Agriculture – ‘Dan’s Love Song’
Agriculture have previewed their forthcoming LP The Spiritual Sound with ‘Dan’s Love Song’, a foggy yet affecting wall of distortion. “This is a love song to a future child,” Dan Meyer revealed. “It is so moving to me that even though this child does not exist in the form of a child yet, all of the matter that will one day make up their being is already in the world. And of course this is true of all things that have ever existed. So even though I’m talking about a kid that I want to have one day, I’m really talking about the principle that everything is totally connected.”
bloodsports – ‘Rot’
bloodsports have released ‘Rot’, a corrosive, cathartic taste of their upcoming debut album Anything Can Be a Hammer. “‘Rot’ is about someone who has ended a relationship, and trying to justify their behavior that led to the split, blaming the other for mistakes they’ve made,” Sam Murphy explained. “Eventually it deteriorates into a self-obsessed, egotistical delusion resulting in the screamed line of ‘how can you smile, when god is my audience’. This song has existed in various forms for years, and is definitely the oldest song on the album but it’s still one of my favorites and one of the most cathartic to play live.
PVA – ‘Boyface’
PVA have announced their sophomore album, No More Like This, which arrives on January 23. It’s led by the slinky, off-kilter new song ‘Boyface, which comes paired with a music video directed by Ella Harris and Sal Redpath.
Drain – ‘Scared of Everything and Nothing’
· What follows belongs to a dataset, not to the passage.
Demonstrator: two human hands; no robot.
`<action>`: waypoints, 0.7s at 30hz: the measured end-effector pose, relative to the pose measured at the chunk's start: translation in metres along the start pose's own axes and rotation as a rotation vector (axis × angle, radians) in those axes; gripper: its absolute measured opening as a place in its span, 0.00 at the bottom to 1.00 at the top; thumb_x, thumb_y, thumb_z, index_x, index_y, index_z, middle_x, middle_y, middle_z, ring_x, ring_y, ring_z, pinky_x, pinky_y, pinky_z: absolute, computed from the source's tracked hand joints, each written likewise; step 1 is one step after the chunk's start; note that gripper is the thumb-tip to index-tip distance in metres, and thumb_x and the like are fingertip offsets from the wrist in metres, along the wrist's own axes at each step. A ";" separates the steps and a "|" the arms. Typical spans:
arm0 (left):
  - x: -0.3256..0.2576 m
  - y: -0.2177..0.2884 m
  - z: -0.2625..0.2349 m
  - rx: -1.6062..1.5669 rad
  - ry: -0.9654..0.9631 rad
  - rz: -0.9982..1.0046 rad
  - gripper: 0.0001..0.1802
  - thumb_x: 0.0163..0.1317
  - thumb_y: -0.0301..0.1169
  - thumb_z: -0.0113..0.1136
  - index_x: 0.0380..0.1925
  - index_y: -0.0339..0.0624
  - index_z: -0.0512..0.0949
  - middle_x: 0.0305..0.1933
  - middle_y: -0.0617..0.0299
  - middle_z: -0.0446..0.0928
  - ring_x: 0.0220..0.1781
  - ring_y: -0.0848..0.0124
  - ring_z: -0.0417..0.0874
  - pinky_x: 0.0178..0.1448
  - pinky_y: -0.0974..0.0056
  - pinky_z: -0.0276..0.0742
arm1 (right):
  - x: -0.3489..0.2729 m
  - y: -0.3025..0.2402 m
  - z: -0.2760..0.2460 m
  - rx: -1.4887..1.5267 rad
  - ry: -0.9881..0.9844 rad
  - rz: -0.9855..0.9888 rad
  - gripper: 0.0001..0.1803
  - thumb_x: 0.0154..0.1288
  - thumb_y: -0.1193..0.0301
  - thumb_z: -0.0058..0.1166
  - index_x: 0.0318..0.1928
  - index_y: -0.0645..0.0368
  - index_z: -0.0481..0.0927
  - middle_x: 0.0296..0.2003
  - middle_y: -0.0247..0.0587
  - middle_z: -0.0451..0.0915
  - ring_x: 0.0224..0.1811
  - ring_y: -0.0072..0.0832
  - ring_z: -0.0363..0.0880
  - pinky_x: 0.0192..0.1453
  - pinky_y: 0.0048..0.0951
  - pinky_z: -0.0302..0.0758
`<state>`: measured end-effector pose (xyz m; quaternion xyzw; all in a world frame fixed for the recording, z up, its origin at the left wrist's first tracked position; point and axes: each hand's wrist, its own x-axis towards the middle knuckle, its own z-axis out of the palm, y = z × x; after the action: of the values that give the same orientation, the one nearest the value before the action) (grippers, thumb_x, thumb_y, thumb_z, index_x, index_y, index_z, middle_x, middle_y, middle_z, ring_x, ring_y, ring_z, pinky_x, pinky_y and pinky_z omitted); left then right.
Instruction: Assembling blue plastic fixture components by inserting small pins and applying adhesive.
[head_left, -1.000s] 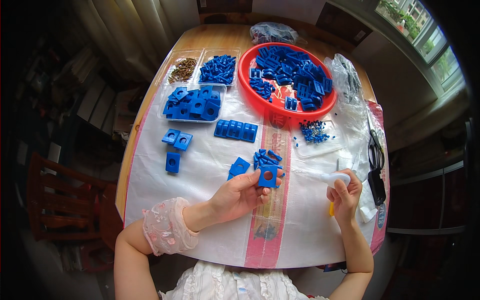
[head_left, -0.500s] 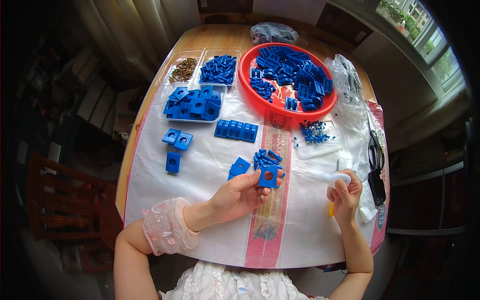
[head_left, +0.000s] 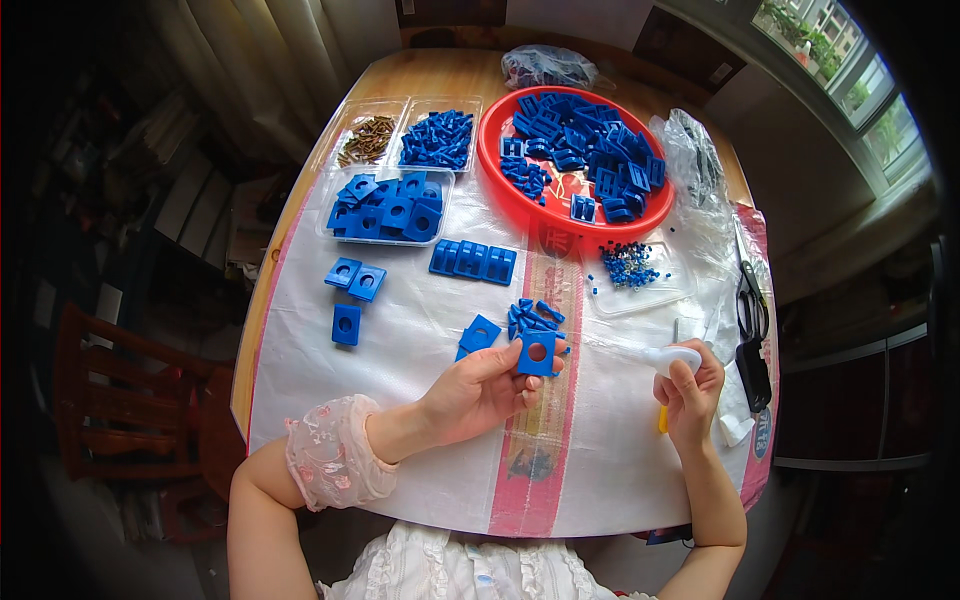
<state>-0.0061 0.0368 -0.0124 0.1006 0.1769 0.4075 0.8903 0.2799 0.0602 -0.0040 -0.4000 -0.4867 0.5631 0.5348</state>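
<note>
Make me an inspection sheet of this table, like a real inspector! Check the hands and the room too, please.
Surface: white sheet with a pink-edged stripe, over a wooden table.
Job's things: blue square with a round hole; white bottle; small blue pegs piled just beyond the square.
Clutter: scissors and clear plastic bag on the right; red tub full of blue parts.
Hands: left hand holds the square; right hand holds the bottle.
Cables: nothing seen.
Surroundings: wooden chair and curtain left, window right.
</note>
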 end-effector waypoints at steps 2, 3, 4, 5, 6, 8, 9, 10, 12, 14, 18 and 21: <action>0.000 0.000 0.000 -0.003 0.002 -0.001 0.25 0.76 0.41 0.44 0.64 0.35 0.67 0.55 0.61 0.76 0.43 0.79 0.73 0.50 0.71 0.73 | 0.000 0.000 0.000 0.001 -0.005 -0.004 0.10 0.66 0.69 0.59 0.38 0.65 0.76 0.19 0.27 0.68 0.17 0.13 0.60 0.20 0.19 0.57; 0.000 0.000 0.001 -0.003 0.006 -0.001 0.25 0.76 0.41 0.44 0.64 0.35 0.66 0.55 0.61 0.76 0.43 0.79 0.73 0.50 0.71 0.73 | 0.000 0.000 0.000 0.002 -0.007 -0.006 0.10 0.66 0.69 0.59 0.38 0.65 0.76 0.19 0.27 0.68 0.17 0.13 0.60 0.20 0.19 0.56; 0.000 0.000 0.001 -0.003 0.011 -0.001 0.25 0.76 0.41 0.44 0.64 0.35 0.66 0.55 0.60 0.76 0.43 0.79 0.73 0.50 0.71 0.73 | 0.000 -0.001 0.000 0.002 -0.008 -0.008 0.11 0.67 0.69 0.59 0.38 0.65 0.76 0.19 0.27 0.68 0.17 0.13 0.60 0.20 0.19 0.56; 0.000 0.001 0.002 0.017 0.021 -0.003 0.26 0.76 0.42 0.43 0.65 0.36 0.65 0.55 0.61 0.75 0.42 0.78 0.72 0.50 0.70 0.72 | 0.000 0.000 0.000 0.003 -0.008 -0.008 0.11 0.67 0.69 0.59 0.38 0.64 0.76 0.19 0.27 0.68 0.17 0.13 0.60 0.20 0.19 0.56; 0.000 0.001 0.003 0.038 0.031 -0.004 0.27 0.76 0.44 0.43 0.65 0.36 0.64 0.54 0.61 0.73 0.41 0.78 0.71 0.51 0.69 0.72 | 0.000 0.000 0.000 0.004 -0.008 -0.008 0.11 0.67 0.68 0.59 0.37 0.64 0.76 0.19 0.27 0.68 0.17 0.13 0.60 0.20 0.19 0.56; 0.000 0.001 0.003 0.056 0.036 -0.005 0.28 0.76 0.46 0.42 0.66 0.37 0.63 0.54 0.61 0.72 0.40 0.77 0.71 0.51 0.68 0.71 | 0.000 0.000 0.000 0.005 -0.008 -0.006 0.11 0.67 0.68 0.59 0.37 0.64 0.76 0.19 0.27 0.68 0.17 0.13 0.60 0.20 0.19 0.56; 0.000 0.001 0.003 0.054 0.032 -0.005 0.28 0.76 0.46 0.42 0.66 0.37 0.63 0.55 0.61 0.72 0.40 0.77 0.71 0.51 0.68 0.71 | 0.000 0.000 0.000 0.004 -0.007 -0.005 0.11 0.66 0.68 0.59 0.37 0.64 0.76 0.19 0.27 0.68 0.17 0.13 0.60 0.20 0.19 0.56; 0.000 0.001 0.003 0.052 0.027 -0.005 0.28 0.76 0.46 0.42 0.66 0.37 0.63 0.55 0.61 0.72 0.40 0.77 0.71 0.51 0.68 0.71 | 0.000 -0.001 0.000 0.004 -0.006 -0.004 0.11 0.66 0.68 0.60 0.37 0.64 0.76 0.19 0.27 0.68 0.17 0.13 0.60 0.20 0.19 0.56; 0.000 0.001 0.003 0.058 0.040 -0.004 0.28 0.76 0.46 0.42 0.66 0.37 0.63 0.54 0.61 0.72 0.40 0.77 0.71 0.51 0.68 0.71 | 0.000 0.000 0.000 0.009 -0.003 -0.001 0.11 0.66 0.68 0.60 0.37 0.64 0.76 0.19 0.27 0.68 0.17 0.13 0.60 0.20 0.19 0.56; 0.000 0.000 0.003 0.061 0.045 -0.003 0.28 0.76 0.46 0.42 0.66 0.37 0.63 0.54 0.61 0.72 0.40 0.77 0.70 0.51 0.68 0.71 | 0.000 0.000 0.001 0.008 -0.002 0.001 0.11 0.66 0.68 0.60 0.37 0.64 0.76 0.19 0.27 0.67 0.17 0.13 0.60 0.20 0.19 0.56; 0.000 0.001 0.003 0.063 0.035 -0.002 0.28 0.76 0.46 0.42 0.66 0.37 0.63 0.53 0.61 0.72 0.40 0.77 0.70 0.51 0.68 0.71 | 0.000 -0.001 0.001 0.001 -0.005 0.005 0.11 0.66 0.68 0.60 0.37 0.64 0.76 0.19 0.26 0.67 0.17 0.12 0.59 0.21 0.19 0.56; 0.000 0.000 0.001 0.025 0.014 -0.005 0.26 0.76 0.43 0.44 0.65 0.36 0.65 0.54 0.61 0.75 0.42 0.78 0.72 0.51 0.69 0.72 | 0.000 -0.001 0.001 0.011 -0.003 0.007 0.10 0.66 0.68 0.59 0.37 0.64 0.76 0.19 0.26 0.67 0.17 0.13 0.59 0.21 0.19 0.56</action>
<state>-0.0060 0.0370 -0.0111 0.1084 0.1883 0.4036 0.8888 0.2788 0.0601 -0.0027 -0.3980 -0.4831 0.5680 0.5344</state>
Drain have dropped ‘Scared of Everything and Nothing’, another anthemic single off their forthcoming LP …Is Your Friend. It’s accompanied by an Eric Richter-directed video.
White Lies – ‘Keep Up’
White Lies have shared a propulsive new single, ‘Keep Up’, from their forthcoming album Night Light. “There’s a pace to this song which feels both controlled and hypnotic but also directional,” the band commented. “There is a focus on streamlining of energy and removing anything negative or distraction.”
Weirs – ‘Everlasting’
North Carolina experimental folk collective Weirs’ enveloping new single, ‘Everlasting’, is taken from their forthcoming record Diamond Grove. It was shaped out of field recordings around North Carolina and sessions at Diamond Grove Farm, where the band tracked in September 2023. Band organizer Oliver Child-Lanning explained: “The melody that we are improvising on here comes from the hymn ‘Leaning on the Everlasting Arms’ which dates back to the 1880s. It’s a favorite of my grandmother’s, who I used to sing it with as a child. Singing this and ‘Balm in Gilead’ were some of the earliest experiences I had with the idea of being held or supported by a sublime power – ‘held in the light’ as Quakers would say. This version is an excerpt of a late-night improv recorded in the living room at Diamond Grove, direct to a Zoom recorder. It later was fleshed out into a longer live version which has us sing the words of the hymn after a period of instrumental free improvisation.”